• [EXCERPTED DATA]
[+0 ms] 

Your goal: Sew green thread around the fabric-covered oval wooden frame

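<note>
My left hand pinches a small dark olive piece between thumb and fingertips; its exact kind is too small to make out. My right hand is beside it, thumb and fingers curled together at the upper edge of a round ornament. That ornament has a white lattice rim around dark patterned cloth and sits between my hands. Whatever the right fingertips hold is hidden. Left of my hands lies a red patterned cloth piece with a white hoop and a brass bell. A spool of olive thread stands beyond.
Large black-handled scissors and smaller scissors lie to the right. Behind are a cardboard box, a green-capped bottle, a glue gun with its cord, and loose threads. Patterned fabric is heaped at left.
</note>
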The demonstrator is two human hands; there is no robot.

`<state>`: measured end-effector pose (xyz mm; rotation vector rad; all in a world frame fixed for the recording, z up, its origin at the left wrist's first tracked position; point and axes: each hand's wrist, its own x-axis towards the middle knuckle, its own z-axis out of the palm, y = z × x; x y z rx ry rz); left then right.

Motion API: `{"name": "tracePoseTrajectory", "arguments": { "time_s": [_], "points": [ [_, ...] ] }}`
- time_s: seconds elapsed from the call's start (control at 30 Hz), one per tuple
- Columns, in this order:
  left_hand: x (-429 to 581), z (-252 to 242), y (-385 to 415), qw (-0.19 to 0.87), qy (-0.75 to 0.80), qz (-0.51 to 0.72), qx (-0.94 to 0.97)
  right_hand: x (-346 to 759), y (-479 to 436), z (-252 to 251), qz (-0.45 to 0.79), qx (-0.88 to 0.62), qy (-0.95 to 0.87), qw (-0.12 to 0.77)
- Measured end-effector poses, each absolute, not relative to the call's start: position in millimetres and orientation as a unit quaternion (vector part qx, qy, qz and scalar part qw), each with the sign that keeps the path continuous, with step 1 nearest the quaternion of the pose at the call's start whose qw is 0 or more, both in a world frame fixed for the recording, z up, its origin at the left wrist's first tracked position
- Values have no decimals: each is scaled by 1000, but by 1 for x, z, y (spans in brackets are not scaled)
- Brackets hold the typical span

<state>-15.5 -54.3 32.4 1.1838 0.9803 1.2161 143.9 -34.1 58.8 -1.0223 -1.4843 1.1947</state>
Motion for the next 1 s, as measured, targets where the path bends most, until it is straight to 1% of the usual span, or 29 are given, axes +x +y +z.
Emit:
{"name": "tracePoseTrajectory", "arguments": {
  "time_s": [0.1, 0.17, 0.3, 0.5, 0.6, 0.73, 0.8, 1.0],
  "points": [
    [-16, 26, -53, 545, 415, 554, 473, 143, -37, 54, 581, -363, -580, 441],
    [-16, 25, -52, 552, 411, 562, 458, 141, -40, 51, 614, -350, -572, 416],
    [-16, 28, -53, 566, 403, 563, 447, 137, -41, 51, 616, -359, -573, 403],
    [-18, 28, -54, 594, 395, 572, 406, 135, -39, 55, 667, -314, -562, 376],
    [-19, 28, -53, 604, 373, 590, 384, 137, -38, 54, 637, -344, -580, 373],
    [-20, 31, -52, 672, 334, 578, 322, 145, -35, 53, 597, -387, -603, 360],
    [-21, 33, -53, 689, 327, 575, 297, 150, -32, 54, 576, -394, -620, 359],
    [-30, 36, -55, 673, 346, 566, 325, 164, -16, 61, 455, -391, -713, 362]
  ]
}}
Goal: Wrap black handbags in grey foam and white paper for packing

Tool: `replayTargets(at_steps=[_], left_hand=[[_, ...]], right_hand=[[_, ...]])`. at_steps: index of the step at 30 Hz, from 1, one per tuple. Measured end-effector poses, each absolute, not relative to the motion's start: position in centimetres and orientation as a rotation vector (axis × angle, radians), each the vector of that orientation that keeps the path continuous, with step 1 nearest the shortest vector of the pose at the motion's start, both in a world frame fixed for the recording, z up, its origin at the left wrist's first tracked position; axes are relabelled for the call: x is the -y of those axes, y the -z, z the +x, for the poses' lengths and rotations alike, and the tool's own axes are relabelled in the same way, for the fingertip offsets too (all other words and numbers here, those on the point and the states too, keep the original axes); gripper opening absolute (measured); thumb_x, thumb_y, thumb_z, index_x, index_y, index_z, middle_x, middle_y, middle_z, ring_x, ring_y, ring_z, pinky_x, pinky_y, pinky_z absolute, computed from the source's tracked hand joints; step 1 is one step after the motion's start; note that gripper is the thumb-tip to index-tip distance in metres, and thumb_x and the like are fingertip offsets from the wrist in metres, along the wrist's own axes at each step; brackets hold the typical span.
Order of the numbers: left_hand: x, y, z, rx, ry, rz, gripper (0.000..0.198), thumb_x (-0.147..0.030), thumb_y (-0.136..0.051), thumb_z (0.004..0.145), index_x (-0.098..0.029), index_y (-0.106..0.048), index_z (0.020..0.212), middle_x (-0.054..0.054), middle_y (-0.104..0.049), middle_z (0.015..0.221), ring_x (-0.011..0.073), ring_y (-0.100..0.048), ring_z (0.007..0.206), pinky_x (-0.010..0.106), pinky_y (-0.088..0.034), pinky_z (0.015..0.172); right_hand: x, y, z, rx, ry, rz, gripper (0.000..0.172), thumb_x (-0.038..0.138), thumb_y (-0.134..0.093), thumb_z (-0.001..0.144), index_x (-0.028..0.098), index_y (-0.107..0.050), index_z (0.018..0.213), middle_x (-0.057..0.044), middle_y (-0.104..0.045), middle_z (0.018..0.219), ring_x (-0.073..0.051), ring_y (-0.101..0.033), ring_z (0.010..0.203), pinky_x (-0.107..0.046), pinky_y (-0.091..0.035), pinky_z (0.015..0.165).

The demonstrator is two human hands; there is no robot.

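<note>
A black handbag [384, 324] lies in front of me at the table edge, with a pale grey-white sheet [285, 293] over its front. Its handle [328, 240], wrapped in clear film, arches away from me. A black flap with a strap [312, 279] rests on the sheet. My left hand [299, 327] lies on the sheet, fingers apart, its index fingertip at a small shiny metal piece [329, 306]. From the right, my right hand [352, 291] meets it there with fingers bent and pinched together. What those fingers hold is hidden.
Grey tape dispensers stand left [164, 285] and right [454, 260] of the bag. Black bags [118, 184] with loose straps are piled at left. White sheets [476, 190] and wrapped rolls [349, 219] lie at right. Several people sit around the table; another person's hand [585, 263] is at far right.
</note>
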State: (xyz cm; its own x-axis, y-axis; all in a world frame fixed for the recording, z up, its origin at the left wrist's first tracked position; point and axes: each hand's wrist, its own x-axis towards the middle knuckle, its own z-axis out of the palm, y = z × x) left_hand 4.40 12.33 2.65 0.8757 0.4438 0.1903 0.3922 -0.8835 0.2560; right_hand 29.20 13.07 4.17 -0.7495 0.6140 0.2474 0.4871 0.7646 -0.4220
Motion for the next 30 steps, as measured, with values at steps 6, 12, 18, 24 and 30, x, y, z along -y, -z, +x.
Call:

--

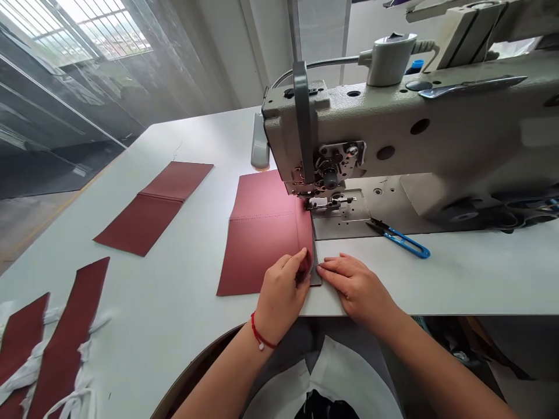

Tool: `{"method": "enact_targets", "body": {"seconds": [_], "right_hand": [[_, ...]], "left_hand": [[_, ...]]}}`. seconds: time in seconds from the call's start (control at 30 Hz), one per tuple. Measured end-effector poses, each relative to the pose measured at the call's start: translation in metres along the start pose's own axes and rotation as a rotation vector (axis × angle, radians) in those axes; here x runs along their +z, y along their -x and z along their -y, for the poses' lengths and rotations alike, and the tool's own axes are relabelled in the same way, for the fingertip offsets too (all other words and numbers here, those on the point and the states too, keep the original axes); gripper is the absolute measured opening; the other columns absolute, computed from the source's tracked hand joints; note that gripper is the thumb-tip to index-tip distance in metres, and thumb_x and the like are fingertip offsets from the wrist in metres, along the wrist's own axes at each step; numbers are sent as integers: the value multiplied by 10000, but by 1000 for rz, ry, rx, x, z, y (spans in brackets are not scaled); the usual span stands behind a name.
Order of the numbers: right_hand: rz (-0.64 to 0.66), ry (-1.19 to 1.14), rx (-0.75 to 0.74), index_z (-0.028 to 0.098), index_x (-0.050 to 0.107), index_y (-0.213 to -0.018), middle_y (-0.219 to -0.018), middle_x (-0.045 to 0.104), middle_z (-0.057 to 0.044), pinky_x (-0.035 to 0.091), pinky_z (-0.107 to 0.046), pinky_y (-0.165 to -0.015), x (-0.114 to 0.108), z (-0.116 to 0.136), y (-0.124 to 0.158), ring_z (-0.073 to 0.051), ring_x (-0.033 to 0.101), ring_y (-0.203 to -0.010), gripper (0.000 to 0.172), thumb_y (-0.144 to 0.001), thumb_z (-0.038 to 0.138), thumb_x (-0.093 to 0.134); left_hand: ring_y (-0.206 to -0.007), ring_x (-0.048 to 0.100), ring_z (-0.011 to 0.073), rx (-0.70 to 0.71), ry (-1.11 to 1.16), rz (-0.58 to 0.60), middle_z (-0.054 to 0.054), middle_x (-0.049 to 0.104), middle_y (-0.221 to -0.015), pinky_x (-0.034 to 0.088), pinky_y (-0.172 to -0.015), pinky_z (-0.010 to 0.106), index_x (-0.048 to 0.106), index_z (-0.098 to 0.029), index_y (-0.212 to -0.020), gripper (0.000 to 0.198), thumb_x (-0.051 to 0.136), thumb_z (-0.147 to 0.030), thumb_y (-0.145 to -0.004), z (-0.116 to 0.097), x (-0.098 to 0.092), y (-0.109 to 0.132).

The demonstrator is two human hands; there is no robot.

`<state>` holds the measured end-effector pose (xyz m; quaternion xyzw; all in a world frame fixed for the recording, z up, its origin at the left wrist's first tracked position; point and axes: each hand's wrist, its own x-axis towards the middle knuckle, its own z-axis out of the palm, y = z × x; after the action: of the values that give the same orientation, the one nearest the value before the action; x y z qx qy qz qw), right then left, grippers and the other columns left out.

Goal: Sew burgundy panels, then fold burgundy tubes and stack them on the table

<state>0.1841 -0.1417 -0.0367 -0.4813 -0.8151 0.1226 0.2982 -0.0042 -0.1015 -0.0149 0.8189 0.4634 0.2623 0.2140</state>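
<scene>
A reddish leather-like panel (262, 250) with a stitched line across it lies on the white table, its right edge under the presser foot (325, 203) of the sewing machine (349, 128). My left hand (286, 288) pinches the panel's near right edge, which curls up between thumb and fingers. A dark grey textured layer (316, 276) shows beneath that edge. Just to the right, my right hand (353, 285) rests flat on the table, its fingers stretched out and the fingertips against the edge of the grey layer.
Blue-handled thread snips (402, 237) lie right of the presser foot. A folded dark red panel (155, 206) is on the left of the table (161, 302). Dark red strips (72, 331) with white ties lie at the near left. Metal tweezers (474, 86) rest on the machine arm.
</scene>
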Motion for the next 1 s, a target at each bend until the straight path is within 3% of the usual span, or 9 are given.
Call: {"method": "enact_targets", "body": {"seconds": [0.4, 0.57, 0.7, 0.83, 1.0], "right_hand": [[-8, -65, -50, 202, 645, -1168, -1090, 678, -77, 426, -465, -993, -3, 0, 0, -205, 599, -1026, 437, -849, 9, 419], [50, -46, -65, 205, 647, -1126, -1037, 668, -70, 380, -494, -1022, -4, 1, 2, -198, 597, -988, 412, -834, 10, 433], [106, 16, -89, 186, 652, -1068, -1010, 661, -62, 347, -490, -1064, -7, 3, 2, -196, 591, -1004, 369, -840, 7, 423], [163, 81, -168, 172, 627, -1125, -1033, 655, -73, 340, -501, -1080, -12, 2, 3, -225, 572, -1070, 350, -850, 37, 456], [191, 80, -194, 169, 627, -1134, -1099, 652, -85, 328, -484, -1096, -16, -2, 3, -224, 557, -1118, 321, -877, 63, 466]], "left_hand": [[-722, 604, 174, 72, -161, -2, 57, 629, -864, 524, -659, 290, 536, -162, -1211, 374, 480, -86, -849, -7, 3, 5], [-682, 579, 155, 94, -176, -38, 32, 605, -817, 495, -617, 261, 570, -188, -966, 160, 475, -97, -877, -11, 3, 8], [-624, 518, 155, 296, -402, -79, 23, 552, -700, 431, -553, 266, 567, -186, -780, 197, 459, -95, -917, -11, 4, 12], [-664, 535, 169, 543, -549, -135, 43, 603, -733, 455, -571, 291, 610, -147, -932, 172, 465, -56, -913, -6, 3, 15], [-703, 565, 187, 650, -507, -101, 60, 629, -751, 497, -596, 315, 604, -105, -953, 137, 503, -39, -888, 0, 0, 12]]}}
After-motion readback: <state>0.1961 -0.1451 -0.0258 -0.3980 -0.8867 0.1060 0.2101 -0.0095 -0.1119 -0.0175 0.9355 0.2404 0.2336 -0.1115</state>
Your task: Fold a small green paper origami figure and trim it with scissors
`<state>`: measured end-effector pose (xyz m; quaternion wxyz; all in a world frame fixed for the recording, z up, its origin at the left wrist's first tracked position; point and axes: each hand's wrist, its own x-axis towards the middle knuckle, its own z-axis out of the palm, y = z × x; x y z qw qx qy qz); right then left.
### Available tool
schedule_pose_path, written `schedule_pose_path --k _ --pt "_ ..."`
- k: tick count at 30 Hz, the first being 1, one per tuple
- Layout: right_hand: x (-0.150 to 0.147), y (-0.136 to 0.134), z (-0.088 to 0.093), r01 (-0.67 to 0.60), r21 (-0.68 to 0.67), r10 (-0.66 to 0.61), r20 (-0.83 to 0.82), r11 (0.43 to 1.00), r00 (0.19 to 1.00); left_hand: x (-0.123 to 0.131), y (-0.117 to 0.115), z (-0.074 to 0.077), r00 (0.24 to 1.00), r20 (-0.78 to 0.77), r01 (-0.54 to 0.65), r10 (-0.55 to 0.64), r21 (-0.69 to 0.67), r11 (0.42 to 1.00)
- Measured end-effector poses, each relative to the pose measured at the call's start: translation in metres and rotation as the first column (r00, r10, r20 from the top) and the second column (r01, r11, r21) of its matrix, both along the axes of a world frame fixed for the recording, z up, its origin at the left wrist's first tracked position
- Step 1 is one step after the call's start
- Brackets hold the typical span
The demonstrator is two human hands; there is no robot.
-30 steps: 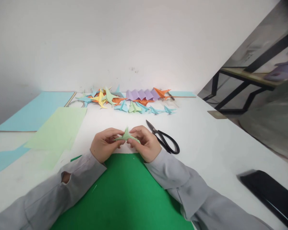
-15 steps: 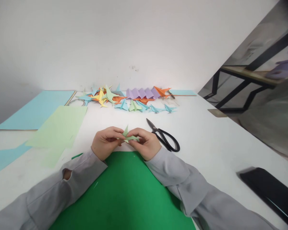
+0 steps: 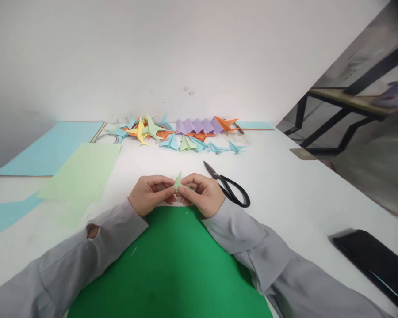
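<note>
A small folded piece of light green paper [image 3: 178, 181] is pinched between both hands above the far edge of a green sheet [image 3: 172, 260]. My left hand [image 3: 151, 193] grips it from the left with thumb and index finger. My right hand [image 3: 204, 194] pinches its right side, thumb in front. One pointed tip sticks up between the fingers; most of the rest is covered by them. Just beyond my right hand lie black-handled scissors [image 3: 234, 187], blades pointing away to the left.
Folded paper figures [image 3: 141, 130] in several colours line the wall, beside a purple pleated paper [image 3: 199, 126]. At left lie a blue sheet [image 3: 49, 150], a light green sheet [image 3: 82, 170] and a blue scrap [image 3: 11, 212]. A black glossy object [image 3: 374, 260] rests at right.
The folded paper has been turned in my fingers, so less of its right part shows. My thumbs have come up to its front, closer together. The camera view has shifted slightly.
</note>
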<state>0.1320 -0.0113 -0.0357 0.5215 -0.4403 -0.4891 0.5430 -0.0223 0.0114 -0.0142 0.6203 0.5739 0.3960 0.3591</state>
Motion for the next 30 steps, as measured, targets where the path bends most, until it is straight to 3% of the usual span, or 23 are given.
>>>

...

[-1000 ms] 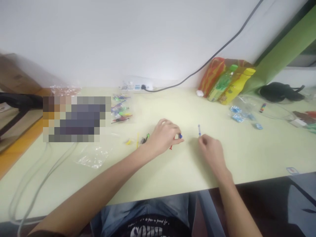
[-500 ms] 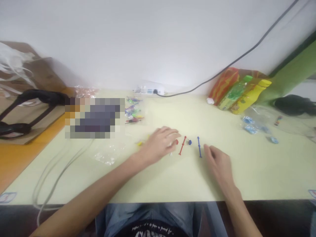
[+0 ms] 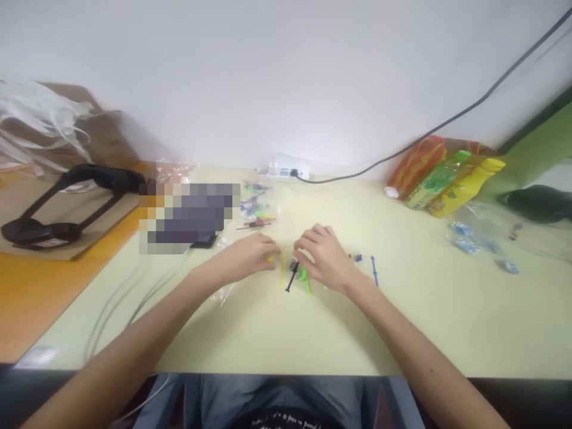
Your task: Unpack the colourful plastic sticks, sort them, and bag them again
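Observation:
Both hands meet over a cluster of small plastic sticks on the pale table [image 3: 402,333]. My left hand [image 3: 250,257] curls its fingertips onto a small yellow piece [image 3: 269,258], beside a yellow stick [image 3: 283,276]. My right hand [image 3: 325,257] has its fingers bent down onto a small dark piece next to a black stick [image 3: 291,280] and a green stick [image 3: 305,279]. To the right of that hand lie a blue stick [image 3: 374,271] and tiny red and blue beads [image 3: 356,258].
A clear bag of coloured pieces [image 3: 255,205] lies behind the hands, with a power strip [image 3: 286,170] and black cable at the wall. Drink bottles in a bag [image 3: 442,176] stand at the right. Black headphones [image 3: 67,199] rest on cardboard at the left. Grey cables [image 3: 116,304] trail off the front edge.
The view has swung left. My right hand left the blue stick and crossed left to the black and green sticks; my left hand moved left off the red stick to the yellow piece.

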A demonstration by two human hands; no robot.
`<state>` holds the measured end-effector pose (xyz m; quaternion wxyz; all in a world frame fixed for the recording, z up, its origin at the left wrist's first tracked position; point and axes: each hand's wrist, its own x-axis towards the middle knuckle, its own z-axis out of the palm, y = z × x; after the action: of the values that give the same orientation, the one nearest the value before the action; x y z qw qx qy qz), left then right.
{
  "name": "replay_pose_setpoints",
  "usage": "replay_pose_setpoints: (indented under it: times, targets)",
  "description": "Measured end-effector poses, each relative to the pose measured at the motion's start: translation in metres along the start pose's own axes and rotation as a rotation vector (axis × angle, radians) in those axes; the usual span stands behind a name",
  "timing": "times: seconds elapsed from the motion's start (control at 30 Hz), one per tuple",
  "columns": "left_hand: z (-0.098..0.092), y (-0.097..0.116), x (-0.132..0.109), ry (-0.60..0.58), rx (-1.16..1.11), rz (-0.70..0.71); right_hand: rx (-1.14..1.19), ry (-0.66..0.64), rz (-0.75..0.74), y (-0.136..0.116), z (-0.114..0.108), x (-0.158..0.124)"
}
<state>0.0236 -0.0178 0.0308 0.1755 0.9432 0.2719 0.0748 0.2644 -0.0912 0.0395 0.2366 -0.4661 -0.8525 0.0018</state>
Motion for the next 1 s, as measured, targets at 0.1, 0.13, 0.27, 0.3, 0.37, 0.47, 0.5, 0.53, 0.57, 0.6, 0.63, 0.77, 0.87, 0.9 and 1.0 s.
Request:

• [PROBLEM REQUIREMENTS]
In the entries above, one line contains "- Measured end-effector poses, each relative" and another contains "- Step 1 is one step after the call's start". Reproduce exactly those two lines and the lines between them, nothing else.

• [ANSWER SPACE]
- Measured end-effector poses, each relative to the pose measured at the call's start: translation in metres and rotation as the first column (r00, r10, r20 from the top) and the second column (r01, r11, r21) of its matrix, both along the axes of a world frame fixed for the recording, z up, its origin at the left wrist's first tracked position
- Step 1 is one step after the call's start

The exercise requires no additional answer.